Loading Datasets and Algorithms
- Pod-configuration requests the necessary dataset(s) and algorithm from their respective providers.
- The files are downloaded by the pod configuration via the provider.
- The pod configuration writes the datasets in the job volume.
- The pod configuration informs the operator engine that it's ready to start the job.
Running the Algorithm on Dataset(s)
- The operator engine launches the algorithm pod on the Kubernetes cluster, with volume containing dataset(s) and algorithm mounted.
- Kubernetes runs the algorithm pod.
- The Operator engine monitors the algorithm, stopping it if it exceeds the specified time limit based on the chosen environment.
- Now that the results are available, the operator engine starts "pod-publishing".
- The pod publishing uploads the results, logs, and admin logs to the output volume.
- Upon successful upload, the operator engine receives notification from the pod publishing, allowing it to clean up the job volumes.
Cleaning Up Volumes and Allocated Space
- The operator engine deletes the K8 volumes.
- The Kubernetes cluster removes all used volumes.
- Once volumes are deleted, the operator engine finalizes the job.

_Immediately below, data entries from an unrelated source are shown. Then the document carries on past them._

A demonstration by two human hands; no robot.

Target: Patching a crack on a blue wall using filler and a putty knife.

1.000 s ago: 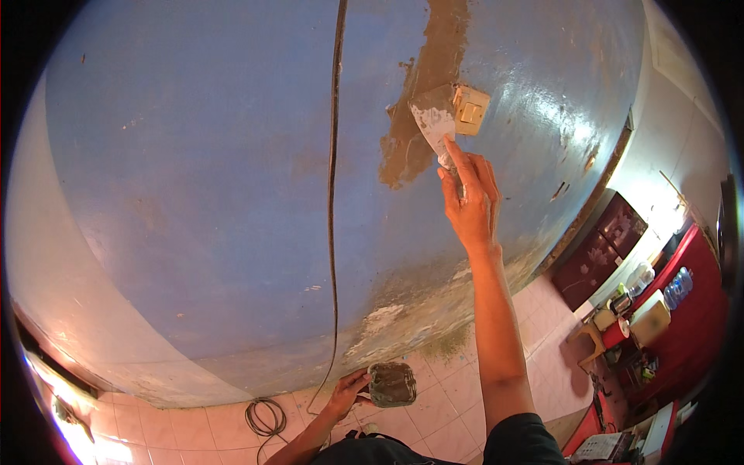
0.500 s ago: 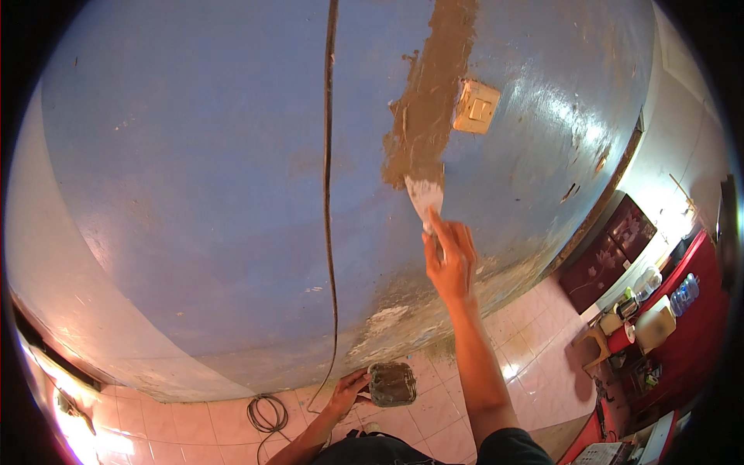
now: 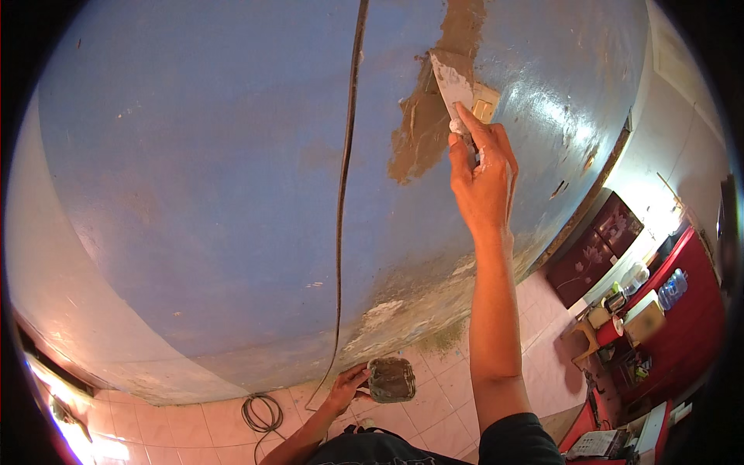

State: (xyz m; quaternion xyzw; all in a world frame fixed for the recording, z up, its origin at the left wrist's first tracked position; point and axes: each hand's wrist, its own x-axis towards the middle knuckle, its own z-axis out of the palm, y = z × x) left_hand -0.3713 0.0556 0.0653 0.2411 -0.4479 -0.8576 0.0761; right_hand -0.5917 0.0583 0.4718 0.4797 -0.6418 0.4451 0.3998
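Observation:
My right hand (image 3: 482,174) is closed round the handle of a putty knife (image 3: 453,81), index finger stretched along the blade. The blade lies against a strip of brown filler (image 3: 422,128) smeared down the blue wall (image 3: 232,170). Right beside the strip, a cream wall switch (image 3: 485,102) is partly covered by the blade and my hand. Low down near my body, my left hand (image 3: 348,387) grips the side of a small squarish tub (image 3: 392,380) with dark, wet-looking filler inside.
A black cable (image 3: 346,178) hangs down the wall, and a coil of it (image 3: 262,413) lies on the pink tiled floor (image 3: 174,422). To the right stand a dark red flowered fridge (image 3: 593,248), a wooden stool (image 3: 587,341) and a clear blue water bottle (image 3: 673,289).
My right hand has carried the putty knife upward along the filler strip, from its lower end to beside the switch. The left hand and tub have barely moved.

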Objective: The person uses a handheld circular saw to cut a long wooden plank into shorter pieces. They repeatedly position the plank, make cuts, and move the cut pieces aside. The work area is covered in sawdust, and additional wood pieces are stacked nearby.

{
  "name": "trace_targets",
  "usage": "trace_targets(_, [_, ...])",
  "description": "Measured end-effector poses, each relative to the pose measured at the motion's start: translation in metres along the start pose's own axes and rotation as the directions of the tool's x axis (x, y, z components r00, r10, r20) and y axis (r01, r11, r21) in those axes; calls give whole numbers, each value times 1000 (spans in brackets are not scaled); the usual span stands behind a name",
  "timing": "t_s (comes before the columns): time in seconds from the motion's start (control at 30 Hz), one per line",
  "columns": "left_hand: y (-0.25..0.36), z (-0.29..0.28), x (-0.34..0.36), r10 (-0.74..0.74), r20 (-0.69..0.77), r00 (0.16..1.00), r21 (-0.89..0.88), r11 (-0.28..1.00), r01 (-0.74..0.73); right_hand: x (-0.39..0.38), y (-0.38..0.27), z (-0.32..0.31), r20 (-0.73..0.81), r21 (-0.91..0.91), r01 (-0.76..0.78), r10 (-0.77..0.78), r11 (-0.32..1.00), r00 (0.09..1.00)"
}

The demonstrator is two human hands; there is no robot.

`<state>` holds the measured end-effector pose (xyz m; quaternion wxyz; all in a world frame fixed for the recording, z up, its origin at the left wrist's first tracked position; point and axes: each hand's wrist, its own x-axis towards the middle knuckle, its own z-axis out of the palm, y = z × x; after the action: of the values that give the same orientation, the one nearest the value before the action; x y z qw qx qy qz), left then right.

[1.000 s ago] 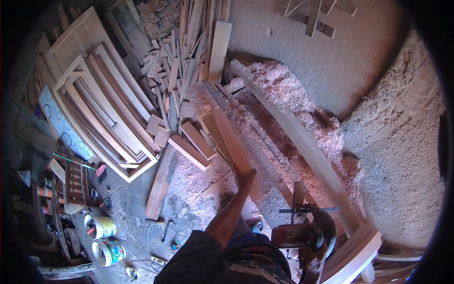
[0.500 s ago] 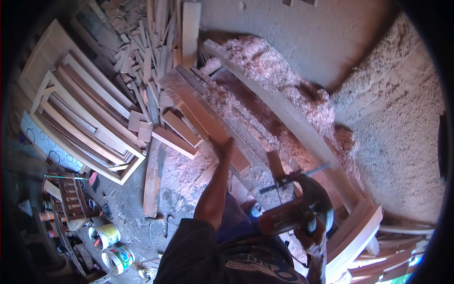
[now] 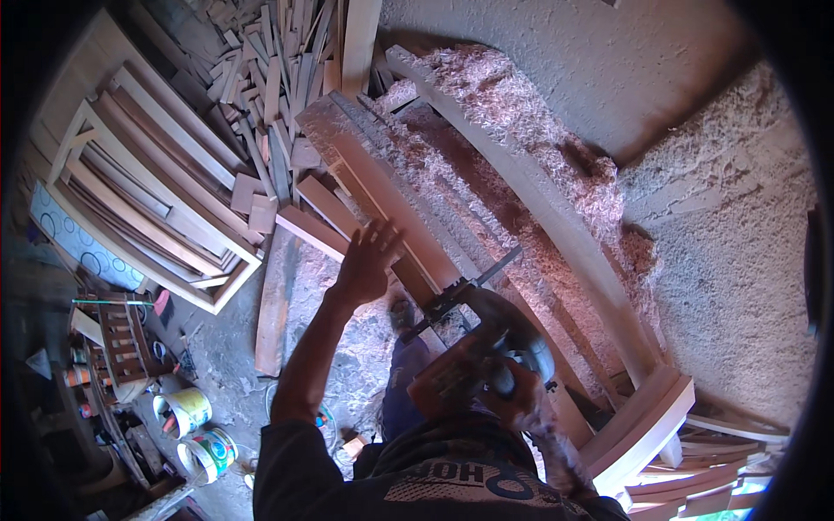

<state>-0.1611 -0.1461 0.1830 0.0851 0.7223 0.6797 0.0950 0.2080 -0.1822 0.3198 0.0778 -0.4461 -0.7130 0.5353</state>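
Note:
My left hand (image 3: 367, 260) is open, fingers spread, just left of a long reddish board (image 3: 408, 234) lying along a shavings-covered plank (image 3: 347, 122). My right hand (image 3: 512, 391) is closed on the handle of a dark power tool (image 3: 460, 365) with a round housing and crossed metal guide bars. The tool is at the board's near end; whether it touches the wood I cannot tell. Part of the tool is blurred. Below lie my leg and foot (image 3: 401, 317).
Door frames (image 3: 148, 191) lean at left beside scrap offcuts (image 3: 269, 78) and two loose boards (image 3: 308, 233). Buckets (image 3: 182, 412) and a wooden chair (image 3: 126, 347) stand lower left. Shavings (image 3: 556, 148) surround a long beam (image 3: 539, 200) along the wall (image 3: 539, 35). More planks (image 3: 651, 417) lie lower right.
My left hand has let go of the board and moved left with spreading fingers. My right hand has brought the tool up and left to the board's near end.

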Motion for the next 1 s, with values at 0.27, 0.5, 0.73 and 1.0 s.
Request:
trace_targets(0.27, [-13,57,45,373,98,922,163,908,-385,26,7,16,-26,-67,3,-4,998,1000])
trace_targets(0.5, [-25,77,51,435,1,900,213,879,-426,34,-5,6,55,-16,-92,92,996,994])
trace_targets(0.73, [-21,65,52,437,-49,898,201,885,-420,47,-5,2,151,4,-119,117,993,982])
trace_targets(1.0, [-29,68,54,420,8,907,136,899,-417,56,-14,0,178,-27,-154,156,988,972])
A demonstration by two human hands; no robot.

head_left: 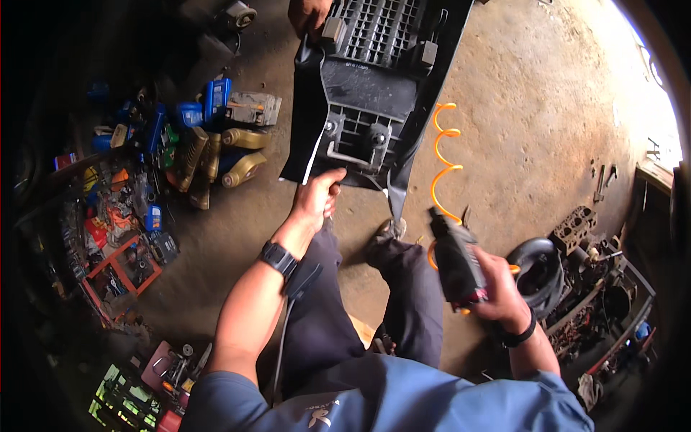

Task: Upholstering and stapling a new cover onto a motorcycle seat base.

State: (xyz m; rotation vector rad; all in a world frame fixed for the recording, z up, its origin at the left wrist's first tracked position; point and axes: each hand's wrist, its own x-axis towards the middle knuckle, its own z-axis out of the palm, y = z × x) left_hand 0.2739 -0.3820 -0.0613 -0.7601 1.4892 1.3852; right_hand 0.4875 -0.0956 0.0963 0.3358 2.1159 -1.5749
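Note:
In front of me is what looks like a motorcycle seat [368, 83], underside up, with a ribbed black plastic base, grey rubber blocks and a metal bracket. Loose black cover material [306, 119] hangs over its left side and near end. My left hand [318, 198] is closed on the near edge, thumb on top. Off to the right, my right hand [500, 284] grips a black air stapler [459, 263], slightly blurred and apart from the seat. An orange coiled air hose [446, 133] runs near the stapler. Another person's hand [308, 14] holds the seat's far left edge.
Several oil bottles [245, 167] and a metal block [253, 108] stand on the concrete floor at left. An orange-red frame [122, 266] lies among clutter nearer me. On the right are a black inner tube [538, 270], an engine block [574, 229] and a bin of metal parts [619, 317].

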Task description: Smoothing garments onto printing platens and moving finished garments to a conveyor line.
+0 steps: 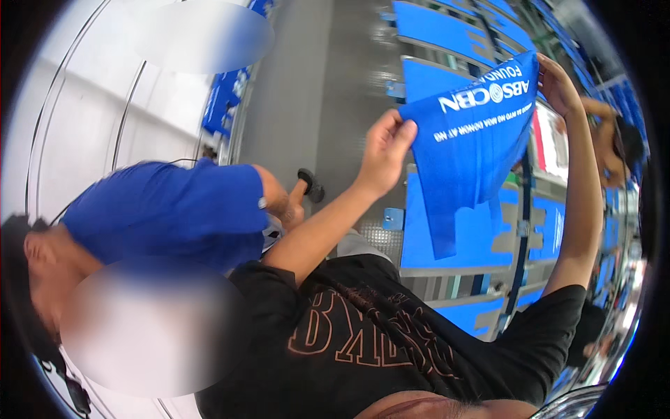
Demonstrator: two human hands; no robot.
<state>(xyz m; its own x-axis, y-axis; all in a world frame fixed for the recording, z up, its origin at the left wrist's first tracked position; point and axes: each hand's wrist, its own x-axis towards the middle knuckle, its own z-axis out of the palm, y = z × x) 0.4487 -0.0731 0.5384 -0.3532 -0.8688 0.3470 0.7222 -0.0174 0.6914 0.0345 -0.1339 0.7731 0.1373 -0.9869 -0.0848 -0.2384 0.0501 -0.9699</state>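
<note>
A blue cloth bag with white printing is stretched between my two hands in front of my chest. Its printing reads upside down, and strap-like parts hang from its lower side. My left hand pinches one upper corner, thumb on the near face. At the opposite, higher corner my right hand grips the edge, its arm raised. Behind the bag is a row of flat blue pieces with notched edges, lying on metal framing; the bag hides part of them.
A person in a blue shirt is close on my left. Another person works beyond the row on the right. A grey floor strip runs beside the framing. A white and red sheet lies near my right forearm.
</note>
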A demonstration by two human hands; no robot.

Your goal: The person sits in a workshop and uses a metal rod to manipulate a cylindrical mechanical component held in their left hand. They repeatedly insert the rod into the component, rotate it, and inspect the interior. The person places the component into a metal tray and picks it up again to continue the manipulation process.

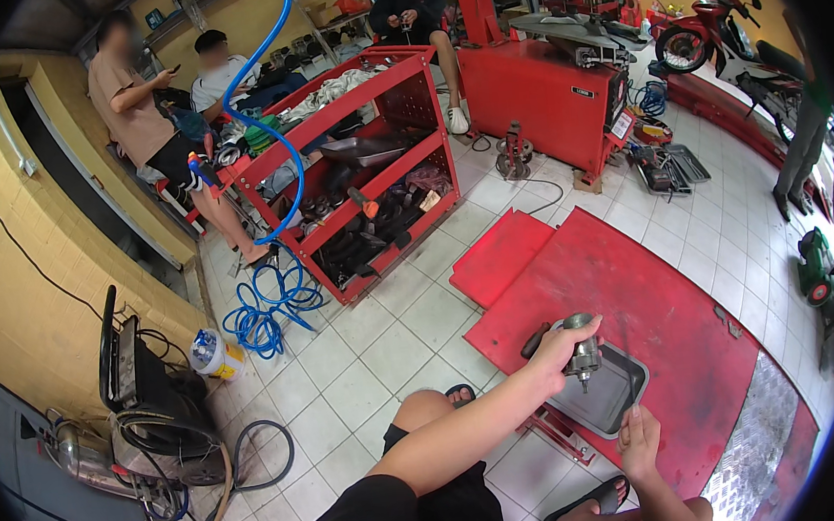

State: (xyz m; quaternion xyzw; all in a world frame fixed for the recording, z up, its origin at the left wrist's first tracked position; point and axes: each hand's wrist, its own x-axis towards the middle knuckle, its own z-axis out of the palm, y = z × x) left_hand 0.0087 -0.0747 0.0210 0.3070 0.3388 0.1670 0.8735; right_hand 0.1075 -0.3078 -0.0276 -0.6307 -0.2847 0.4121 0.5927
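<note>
My left hand (561,352) is closed around a grey metal cylindrical part (581,357), which looks like a small motor body with a thin shaft pointing down. It is held above a shallow grey metal tray (629,366) on the red lift platform (680,367). Close to the tray's near right corner, my right hand (637,442) is raised with its fingers curled together. Whether anything small sits in those fingers is hidden. A dark-handled tool (535,339) lies on the platform just behind my left hand, partly covered.
A red tool cart (365,279) full of parts stands ahead, with a coiled blue air hose (270,316) beside it. At left are a white bucket (215,355) and a black machine (142,380) with cables. Several people and a red motorcycle (712,31) are farther back.
</note>
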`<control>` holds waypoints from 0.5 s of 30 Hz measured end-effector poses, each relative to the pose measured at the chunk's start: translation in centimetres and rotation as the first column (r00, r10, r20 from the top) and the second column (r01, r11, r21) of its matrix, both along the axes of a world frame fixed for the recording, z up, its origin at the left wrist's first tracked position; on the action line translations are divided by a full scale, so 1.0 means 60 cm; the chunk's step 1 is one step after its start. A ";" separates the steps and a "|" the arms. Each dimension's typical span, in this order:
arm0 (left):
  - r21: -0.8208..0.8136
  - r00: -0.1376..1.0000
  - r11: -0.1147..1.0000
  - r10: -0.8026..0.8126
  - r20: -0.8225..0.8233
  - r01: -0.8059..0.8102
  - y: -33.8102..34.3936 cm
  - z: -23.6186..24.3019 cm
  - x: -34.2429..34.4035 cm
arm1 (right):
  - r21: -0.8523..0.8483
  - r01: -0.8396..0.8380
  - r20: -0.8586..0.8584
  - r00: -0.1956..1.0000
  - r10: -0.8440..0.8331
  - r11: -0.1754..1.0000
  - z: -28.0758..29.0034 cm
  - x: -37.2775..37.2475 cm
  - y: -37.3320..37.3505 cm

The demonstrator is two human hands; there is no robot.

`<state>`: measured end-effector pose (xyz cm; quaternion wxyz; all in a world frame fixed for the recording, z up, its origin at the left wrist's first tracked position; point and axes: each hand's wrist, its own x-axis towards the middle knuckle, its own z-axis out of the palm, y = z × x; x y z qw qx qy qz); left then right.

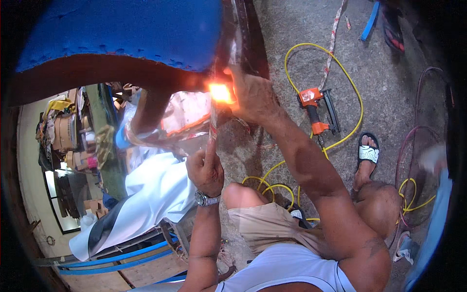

- The operator engine informs the operator service that the job is completed, and the results are now accessible.
Retrieving Job Details
- The consumer retrieves job details by calling the provider's
get job details
. - The provider communicates with the operator service to fetch job details.
- The operator service returns the job details to the provider.
- With the job details, the provider can share them with the dataset consumer.
Retrieving Job Results
- Equipped with job details, the dataset consumer can retrieve the results from the recently executed job.
- The provider engages the operator engine to access the job results.
- As the operator service lacks access to this information, it uses the output volume to fetch the results.
- The output volume provides the stored job results to the operator service.
- The operator service shares the results with the provider.
- The provider then delivers the results to the dataset consumer.